DESCRIPTION OF THE TASK:
Output all the data exactly.
=== Section Start ===
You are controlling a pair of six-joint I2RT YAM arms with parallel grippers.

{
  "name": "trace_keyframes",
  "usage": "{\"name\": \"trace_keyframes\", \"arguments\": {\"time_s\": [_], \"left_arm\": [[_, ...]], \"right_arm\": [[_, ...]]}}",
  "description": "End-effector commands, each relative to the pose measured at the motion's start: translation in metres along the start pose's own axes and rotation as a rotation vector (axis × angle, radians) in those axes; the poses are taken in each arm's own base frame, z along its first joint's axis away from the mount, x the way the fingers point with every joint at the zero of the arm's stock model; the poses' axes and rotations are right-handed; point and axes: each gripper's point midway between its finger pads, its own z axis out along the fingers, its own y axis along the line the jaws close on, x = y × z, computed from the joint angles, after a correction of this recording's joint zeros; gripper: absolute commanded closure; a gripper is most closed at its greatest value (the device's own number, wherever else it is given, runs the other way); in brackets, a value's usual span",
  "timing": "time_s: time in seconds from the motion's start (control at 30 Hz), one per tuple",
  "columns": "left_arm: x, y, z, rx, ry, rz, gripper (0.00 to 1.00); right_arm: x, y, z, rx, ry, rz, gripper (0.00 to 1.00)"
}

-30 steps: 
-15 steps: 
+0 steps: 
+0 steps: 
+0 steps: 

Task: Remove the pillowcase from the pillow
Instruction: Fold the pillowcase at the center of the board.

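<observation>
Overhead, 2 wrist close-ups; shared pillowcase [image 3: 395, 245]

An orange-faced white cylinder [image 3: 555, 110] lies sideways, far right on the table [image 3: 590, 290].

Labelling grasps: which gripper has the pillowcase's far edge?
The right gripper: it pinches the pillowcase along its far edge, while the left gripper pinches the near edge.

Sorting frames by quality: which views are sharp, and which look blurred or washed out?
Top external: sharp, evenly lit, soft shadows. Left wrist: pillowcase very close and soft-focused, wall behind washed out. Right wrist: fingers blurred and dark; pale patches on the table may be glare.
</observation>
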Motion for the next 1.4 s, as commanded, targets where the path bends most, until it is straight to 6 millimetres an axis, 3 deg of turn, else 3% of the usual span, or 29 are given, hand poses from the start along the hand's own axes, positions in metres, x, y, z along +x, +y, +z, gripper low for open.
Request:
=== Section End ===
TASK ANSWER:
You are controlling a pair of six-joint I2RT YAM arms with parallel grippers.

{
  "name": "trace_keyframes",
  "usage": "{\"name\": \"trace_keyframes\", \"arguments\": {\"time_s\": [_], \"left_arm\": [[_, ...]], \"right_arm\": [[_, ...]]}}",
  "description": "End-effector commands, each relative to the pose measured at the motion's start: translation in metres along the start pose's own axes and rotation as a rotation vector (axis × angle, radians) in those axes; the poses are taken in each arm's own base frame, z along its first joint's axis away from the mount, x the way the fingers point with every joint at the zero of the arm's stock model; the poses' axes and rotations are right-handed; point and axes: each gripper's point midway between its finger pads, its own z axis out along the fingers, its own y axis along the line the jaws close on, x = y × z, computed from the joint angles, after a correction of this recording's joint zeros; gripper: absolute commanded closure; a gripper is most closed at its greatest value (the device's own number, wherever else it is given, runs the other way); in brackets, a value's usual span",
  "timing": "time_s: time in seconds from the motion's start (control at 30 Hz), one per tuple",
  "columns": "left_arm: x, y, z, rx, ry, rz, gripper (0.00 to 1.00); right_arm: x, y, z, rx, ry, rz, gripper (0.00 to 1.00)"
}

-30 steps: 
-15 steps: 
+0 steps: 
+0 steps: 
+0 steps: 

Task: Remove the pillowcase from the pillow
Instruction: Fold the pillowcase at the center of the board.

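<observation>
Overhead, 2 wrist close-ups; shared pillowcase [image 3: 395, 245]

An orange-faced white cylinder [image 3: 555, 110] lies sideways, far right on the table [image 3: 590, 290].

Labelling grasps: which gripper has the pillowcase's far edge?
The right gripper: it pinches the pillowcase along its far edge, while the left gripper pinches the near edge.

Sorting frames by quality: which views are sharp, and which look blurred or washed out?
Top external: sharp, evenly lit, soft shadows. Left wrist: pillowcase very close and soft-focused, wall behind washed out. Right wrist: fingers blurred and dark; pale patches on the table may be glare.
</observation>
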Motion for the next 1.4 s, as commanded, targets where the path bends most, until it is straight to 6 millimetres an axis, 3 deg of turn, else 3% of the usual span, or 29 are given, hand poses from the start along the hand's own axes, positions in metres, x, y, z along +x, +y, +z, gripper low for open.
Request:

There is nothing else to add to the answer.